▶

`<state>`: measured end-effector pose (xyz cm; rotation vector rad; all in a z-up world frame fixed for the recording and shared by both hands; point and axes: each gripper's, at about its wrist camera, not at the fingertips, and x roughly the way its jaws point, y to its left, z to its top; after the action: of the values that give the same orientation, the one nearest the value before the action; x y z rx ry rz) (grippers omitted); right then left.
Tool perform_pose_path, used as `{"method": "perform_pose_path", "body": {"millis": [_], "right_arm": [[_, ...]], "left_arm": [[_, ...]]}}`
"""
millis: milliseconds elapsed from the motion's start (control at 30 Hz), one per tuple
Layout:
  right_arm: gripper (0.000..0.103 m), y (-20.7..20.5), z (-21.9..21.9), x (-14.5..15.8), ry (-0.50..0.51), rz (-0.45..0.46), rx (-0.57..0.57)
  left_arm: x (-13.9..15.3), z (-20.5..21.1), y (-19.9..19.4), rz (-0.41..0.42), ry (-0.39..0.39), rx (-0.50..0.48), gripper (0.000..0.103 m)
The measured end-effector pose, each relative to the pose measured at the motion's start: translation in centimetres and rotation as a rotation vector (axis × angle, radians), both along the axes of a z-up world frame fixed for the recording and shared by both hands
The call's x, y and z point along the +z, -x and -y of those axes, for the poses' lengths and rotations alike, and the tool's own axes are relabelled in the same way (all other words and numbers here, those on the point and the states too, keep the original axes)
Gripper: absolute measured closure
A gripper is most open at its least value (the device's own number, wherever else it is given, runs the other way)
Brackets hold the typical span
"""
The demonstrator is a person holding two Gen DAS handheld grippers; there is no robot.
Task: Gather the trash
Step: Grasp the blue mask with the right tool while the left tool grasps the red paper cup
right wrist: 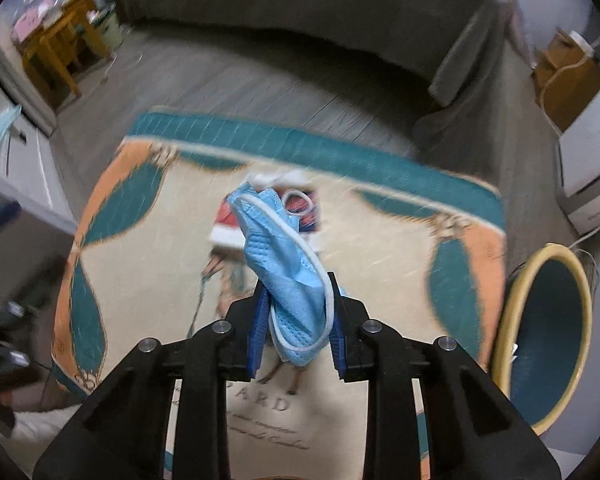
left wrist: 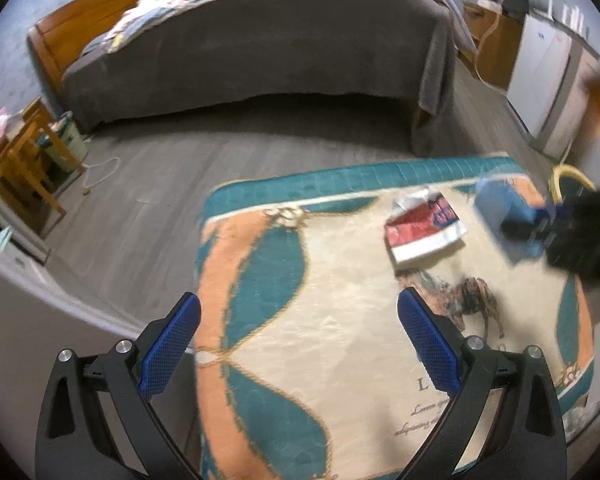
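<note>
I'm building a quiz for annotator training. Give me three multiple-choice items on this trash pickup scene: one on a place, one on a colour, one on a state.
1. Where does the red and white wrapper lie?
A. on the rug
B. on the bed
C. in the bin

2. What colour is the face mask?
A. pink
B. light blue
C. black

3. How is the left tool?
A. shut on the mask
B. shut on the wrapper
C. open, holding nothing

Answers:
1 A: the red and white wrapper rests on the rug.
2 B: the face mask, clamped in the right tool, is light blue.
3 C: the left tool has its fingers wide apart with only rug between.
</note>
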<state>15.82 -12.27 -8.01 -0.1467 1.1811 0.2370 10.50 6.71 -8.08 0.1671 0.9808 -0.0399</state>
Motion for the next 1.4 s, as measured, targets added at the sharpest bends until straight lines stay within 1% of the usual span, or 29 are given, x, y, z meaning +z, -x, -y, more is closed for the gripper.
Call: {"method": "perform_pose_path", "body": {"millis": [133,200,300,433,500,600,700,767,833,967,1133,1300,1367,1400], "right_arm": [[0.077,-1.5,3.1,0.3,-0.032,0.001,-0.072],[0.077,-2.3,4.3,0.1,-0.049,-0.008,-0.102],[0.077,-2.7,5.5,0.0,-0.066,-0.015,-0.121],[0.077,-3.2,6.3,-0.2,-0.099,-0.027,-0.131],[0.077,-3.5,6.4,-0.4,-0.098,-0.029,-0.117],[0.077,-4.2,7.1,-0.9,-0.099,-0.037,-0.123],[0.077,-5.1,7.7,-1.5,-0.119,-0.053,-0.137],[0.077,-5.5,7.7,-1.7,-0.118,-0.058,-0.133],[0.077,-6.0,7.7,-2.1,-0.113,-0.062,-0.129],[0.077,-6.8,8.2,-2.8,-0.112,-0.075,-0.131],[0.077,-7.7,8.5,-3.5,-0.104,-0.085,-0.127],[0.077,-8.0,8.4,-3.7,-0.107,-0.092,-0.121],[0.077,-8.0,8.3,-3.7,-0.105,-0.095,-0.118],[0.077,-7.9,8.3,-3.7,-0.105,-0.096,-0.118]], "left_arm": [[-1.3,2.4,-1.4,-0.035,-0.003,-0.062,0.005],[-1.4,3.5,-2.4,-0.061,0.032,-0.079,0.005],[-1.7,4.7,-3.6,-0.068,0.068,-0.090,0.005],[-3.8,5.7,-4.8,-0.088,0.031,-0.078,0.005],[-4.9,6.7,-5.6,-0.127,0.005,-0.103,0.005],[-5.6,8.4,-6.0,-0.128,-0.004,-0.174,0.005],[-6.7,10.0,-6.6,-0.133,-0.072,-0.235,0.005],[-7.3,10.7,-7.1,-0.139,-0.087,-0.260,0.005],[-7.7,11.0,-7.6,-0.148,-0.091,-0.269,0.005],[-8.6,11.8,-8.8,-0.149,-0.125,-0.291,0.005],[-9.6,12.8,-10.1,-0.155,-0.160,-0.346,0.005],[-10.4,13.4,-11.4,-0.163,-0.152,-0.390,0.005],[-10.3,13.3,-11.7,-0.166,-0.126,-0.390,0.005],[-10.1,13.1,-11.8,-0.171,-0.100,-0.387,0.005]]}}
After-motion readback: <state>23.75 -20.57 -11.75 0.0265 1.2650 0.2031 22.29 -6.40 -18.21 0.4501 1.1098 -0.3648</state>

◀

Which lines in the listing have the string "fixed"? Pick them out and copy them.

`<state>`: measured end-effector pose (xyz cm; rotation vector rad; all in a z-up world frame fixed for the recording and shared by both hands; point and axes: each gripper's, at about its wrist camera, not at the fingertips, and x roughly the way its jaws point, y to its left, z to its top; after the action: of the values that give the same orientation, the one nearest the value before the action; x y z rx ry rz) (grippers omitted); right then left.
The measured end-effector pose, each relative to the pose measured at the motion's start: translation in centimetres and rotation as a rotation vector (axis × angle, radians), both along the axes of a z-up world frame fixed for the recording and shared by both hands

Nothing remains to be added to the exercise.